* What is needed: Look below for the line containing "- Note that"; from there through the line containing "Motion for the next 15", both lines included, please set down each line exactly and nothing else.

* Dataset extract:
··········

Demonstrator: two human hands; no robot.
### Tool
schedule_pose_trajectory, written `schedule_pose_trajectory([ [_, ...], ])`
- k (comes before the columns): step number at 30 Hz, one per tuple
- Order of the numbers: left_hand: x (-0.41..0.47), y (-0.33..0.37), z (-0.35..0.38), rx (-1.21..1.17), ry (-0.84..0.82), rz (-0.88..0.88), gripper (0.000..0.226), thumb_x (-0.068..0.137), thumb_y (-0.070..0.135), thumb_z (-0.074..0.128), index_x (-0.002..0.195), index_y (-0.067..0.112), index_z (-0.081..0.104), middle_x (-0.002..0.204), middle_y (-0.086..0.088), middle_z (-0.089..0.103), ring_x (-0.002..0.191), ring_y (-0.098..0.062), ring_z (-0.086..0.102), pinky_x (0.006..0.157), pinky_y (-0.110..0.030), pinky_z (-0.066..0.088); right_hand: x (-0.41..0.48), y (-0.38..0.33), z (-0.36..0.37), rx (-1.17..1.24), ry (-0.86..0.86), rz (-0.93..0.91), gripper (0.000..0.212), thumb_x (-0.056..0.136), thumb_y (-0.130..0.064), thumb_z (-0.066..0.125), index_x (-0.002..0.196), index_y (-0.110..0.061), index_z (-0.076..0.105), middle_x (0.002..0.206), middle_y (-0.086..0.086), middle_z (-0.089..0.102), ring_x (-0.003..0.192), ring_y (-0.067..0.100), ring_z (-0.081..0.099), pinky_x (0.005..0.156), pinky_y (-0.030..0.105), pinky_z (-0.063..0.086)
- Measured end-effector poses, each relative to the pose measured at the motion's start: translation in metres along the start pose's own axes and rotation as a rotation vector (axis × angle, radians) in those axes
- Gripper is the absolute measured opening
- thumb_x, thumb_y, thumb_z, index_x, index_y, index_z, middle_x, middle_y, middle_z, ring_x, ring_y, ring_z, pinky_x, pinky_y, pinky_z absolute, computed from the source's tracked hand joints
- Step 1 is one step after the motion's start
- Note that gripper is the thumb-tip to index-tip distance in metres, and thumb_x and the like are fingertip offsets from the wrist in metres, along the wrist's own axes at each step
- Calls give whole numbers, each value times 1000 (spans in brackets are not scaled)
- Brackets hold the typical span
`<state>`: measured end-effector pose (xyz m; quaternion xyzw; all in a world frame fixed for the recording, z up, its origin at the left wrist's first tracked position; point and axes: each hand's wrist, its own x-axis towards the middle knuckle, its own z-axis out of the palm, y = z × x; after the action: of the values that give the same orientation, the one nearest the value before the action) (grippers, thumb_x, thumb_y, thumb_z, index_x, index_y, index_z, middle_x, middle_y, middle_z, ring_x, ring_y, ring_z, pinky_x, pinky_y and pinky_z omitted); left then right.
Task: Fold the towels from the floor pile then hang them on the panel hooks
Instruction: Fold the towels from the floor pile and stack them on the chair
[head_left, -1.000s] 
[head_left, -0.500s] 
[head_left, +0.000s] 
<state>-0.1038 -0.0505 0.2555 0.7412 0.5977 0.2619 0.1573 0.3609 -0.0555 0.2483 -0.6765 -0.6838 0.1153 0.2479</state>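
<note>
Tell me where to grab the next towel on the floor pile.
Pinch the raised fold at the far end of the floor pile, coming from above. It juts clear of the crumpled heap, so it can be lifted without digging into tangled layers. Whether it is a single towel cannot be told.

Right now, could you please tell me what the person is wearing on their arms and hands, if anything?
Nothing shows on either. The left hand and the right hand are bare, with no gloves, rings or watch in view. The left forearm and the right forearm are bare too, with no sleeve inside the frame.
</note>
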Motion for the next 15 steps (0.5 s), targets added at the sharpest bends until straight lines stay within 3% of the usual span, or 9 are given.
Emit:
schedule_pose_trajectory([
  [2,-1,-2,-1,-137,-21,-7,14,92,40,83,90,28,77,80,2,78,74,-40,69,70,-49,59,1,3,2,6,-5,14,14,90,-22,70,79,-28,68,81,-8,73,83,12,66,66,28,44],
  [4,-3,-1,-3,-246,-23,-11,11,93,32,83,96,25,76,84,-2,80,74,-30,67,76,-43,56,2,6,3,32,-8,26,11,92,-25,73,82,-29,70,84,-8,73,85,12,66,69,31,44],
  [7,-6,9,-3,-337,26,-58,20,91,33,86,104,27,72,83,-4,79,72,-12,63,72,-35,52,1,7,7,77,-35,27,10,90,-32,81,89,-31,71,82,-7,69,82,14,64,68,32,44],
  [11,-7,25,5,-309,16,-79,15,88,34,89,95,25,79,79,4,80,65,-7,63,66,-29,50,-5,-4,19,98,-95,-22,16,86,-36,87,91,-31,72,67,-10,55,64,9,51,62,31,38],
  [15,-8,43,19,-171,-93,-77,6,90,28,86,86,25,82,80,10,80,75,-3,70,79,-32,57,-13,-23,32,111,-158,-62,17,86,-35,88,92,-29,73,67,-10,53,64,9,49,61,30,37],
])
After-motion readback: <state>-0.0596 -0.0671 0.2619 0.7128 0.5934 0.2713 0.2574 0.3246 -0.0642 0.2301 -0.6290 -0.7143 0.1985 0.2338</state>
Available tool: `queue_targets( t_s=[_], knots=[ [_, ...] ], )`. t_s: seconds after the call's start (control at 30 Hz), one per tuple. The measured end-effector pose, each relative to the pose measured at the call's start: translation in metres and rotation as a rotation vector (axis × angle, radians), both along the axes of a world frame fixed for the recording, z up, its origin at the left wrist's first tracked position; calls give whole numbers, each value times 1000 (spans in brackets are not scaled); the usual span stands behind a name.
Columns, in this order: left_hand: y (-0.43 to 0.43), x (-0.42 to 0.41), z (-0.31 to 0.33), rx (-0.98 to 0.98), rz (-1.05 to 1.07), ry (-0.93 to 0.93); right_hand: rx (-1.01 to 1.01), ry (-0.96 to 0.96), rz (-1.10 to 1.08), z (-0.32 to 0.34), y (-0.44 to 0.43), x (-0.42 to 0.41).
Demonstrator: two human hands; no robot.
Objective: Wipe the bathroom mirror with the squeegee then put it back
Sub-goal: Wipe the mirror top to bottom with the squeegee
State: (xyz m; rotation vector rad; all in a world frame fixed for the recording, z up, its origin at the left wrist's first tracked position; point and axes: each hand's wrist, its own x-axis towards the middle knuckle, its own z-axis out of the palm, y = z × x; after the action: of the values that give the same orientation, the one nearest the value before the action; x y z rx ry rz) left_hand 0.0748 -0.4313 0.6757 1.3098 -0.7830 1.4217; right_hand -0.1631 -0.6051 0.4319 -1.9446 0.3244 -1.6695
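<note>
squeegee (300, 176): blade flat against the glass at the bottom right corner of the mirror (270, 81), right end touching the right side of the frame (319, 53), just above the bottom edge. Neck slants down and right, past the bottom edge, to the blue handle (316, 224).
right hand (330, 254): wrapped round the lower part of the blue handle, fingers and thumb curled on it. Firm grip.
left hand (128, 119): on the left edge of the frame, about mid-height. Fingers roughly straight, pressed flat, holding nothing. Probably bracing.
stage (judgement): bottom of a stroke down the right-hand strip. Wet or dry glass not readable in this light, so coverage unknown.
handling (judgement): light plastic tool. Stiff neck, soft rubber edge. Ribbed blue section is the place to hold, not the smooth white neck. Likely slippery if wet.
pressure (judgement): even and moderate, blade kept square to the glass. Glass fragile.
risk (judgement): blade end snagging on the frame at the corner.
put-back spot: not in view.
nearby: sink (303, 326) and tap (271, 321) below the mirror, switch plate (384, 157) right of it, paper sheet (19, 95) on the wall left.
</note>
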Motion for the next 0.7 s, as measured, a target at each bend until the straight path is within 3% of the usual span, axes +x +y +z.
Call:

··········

* Expected output:
- Note that gripper is the thumb-tip to index-tip distance in metres, and thumb_x and the like are fingertip offsets from the wrist in metres, along the wrist's own axes at each step
- Calls give whole numbers, each value times 1000 (spans in brackets are not scaled)
- Brackets hold the typical span
`<state>`: measured end-effector pose (xyz m; quaternion xyzw; all in a world frame fixed for the recording, z up, its origin at the left wrist's first tracked position; point and axes: each hand's wrist, its own x-axis towards the middle knuckle, its own z-axis out of the palm, y = z × x; after the action: of the values that give the same orientation, the one nearest the value before the action) (grippers, thumb_x, thumb_y, thumb_z, index_x, index_y, index_z, middle_x, middle_y, middle_z, ring_x, ring_y, ring_z, pinky_x, pinky_y and pinky_z omitted); left then right.
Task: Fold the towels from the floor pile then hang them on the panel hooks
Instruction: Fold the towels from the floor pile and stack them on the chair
[head_left, -1.000s] 
[head_left, -0.500s] 
[head_left, +0.000s] 
<state>-0.1038 -0.0505 0.2555 0.7412 0.5977 0.2619 0.1573 0.3609 -0.0555 0.2483 -0.6765 -0.6838 0.1153 0.2479</state>
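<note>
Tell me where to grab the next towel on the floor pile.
Pinch the raised fold at the far end of the floor pile, coming from above. It juts clear of the crumpled heap, so it can be lifted without digging into tangled layers. Whether it is a single towel cannot be told.

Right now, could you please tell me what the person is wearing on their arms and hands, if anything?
Nothing shows on either. The left hand and the right hand are bare, with no gloves, rings or watch in view. The left forearm and the right forearm are bare too, with no sleeve inside the frame.
</note>
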Motion for the next 15 steps (0.5 s), targets added at the sharpest bends until straight lines stay within 3% of the usual span, or 9 are given.

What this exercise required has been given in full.